■ WHAT IS BEING ASKED ■
Could you set down exactly the lines of the data below, starting at the one that holds "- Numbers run" and ending at the one that holds "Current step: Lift", both included, and only those?

[Records contained in a dataset]

────────────────────

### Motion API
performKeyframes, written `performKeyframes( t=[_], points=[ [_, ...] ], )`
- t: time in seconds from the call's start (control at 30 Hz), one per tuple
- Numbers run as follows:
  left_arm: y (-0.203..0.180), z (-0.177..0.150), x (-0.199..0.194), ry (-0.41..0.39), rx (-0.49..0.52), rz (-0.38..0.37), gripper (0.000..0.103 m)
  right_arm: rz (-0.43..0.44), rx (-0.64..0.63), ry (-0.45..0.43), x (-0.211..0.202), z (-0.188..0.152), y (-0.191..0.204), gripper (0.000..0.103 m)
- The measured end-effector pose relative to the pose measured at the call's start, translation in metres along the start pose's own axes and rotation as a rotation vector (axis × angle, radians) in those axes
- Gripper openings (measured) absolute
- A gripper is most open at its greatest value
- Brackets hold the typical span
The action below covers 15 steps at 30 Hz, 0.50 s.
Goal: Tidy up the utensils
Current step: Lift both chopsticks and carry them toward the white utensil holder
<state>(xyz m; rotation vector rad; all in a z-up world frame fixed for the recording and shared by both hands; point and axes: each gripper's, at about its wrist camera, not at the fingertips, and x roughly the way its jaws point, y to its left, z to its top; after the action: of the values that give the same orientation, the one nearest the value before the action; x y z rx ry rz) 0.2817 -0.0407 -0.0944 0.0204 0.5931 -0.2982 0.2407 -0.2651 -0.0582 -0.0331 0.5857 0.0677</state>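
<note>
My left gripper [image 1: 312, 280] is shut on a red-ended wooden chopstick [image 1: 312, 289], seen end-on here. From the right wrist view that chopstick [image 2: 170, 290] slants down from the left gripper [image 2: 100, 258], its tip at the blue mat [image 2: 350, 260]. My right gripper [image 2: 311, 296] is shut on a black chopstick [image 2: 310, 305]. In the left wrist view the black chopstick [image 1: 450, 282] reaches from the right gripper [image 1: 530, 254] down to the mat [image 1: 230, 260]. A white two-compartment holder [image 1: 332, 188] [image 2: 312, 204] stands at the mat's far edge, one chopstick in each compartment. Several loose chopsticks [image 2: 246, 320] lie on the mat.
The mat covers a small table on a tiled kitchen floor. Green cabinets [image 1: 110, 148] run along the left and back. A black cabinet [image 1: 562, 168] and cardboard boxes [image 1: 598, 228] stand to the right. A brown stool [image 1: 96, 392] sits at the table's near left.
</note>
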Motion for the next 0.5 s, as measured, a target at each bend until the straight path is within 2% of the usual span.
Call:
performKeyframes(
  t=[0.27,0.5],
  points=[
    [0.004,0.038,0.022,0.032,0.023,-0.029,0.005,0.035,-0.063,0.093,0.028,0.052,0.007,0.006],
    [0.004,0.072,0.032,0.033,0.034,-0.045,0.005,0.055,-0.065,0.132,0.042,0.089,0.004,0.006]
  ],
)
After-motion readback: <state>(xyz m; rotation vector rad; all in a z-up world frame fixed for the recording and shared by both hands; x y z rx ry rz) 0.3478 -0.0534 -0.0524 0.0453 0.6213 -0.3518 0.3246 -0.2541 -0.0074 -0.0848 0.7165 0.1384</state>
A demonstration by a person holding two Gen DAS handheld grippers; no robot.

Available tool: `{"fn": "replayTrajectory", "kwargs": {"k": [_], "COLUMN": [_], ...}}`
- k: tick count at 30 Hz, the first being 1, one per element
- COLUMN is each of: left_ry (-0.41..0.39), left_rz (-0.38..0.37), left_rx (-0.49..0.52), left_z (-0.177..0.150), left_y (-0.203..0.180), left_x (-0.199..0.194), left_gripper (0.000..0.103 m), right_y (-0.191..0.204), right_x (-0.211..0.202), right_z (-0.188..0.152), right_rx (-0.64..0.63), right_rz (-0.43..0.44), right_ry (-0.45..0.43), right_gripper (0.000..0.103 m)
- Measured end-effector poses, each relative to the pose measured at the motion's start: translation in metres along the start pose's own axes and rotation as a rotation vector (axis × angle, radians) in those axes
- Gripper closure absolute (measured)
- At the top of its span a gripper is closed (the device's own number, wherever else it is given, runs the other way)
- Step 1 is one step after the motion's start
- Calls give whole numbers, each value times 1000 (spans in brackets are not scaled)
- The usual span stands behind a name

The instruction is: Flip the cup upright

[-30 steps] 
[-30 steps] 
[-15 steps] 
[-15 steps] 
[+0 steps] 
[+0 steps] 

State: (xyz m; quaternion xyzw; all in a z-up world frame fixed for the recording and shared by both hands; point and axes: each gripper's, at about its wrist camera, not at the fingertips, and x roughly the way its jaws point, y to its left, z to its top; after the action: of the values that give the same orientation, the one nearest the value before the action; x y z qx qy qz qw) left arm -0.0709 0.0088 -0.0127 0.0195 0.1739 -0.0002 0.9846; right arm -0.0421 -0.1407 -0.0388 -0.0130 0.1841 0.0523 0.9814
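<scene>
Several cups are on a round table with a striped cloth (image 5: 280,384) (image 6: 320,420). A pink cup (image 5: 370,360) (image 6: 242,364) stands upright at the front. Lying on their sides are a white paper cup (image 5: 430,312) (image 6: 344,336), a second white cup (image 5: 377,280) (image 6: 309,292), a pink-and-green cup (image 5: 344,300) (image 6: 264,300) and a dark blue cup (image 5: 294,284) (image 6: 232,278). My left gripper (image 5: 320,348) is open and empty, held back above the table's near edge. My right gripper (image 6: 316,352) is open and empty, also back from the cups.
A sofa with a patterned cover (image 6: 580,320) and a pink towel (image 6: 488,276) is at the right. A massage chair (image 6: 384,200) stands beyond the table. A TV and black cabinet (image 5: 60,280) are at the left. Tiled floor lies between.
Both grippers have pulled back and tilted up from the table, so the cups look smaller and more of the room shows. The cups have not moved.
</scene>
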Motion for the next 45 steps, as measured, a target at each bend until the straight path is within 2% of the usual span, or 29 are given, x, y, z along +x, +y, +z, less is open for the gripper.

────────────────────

■ EXPECTED OUTPUT ■
- Numbers run as follows:
  left_arm: y (-0.203..0.180), z (-0.177..0.150), x (-0.199..0.194), ry (-0.41..0.39), rx (-0.49..0.52), rz (-0.38..0.37), gripper (0.000..0.103 m)
  right_arm: rz (-0.43..0.44), rx (-0.64..0.63), ry (-0.45..0.43), x (-0.211..0.202), z (-0.188..0.152), y (-0.191..0.204), gripper (0.000..0.103 m)
- The measured end-effector pose relative to the pose measured at the call's start, translation in metres along the start pose's own axes and rotation as a rotation vector (axis × angle, radians) in those axes
- Gripper openings (measured) absolute
- A gripper is most open at its greatest value
- Brackets hold the typical span
The action below covers 15 steps at 30 Hz, 0.50 s.
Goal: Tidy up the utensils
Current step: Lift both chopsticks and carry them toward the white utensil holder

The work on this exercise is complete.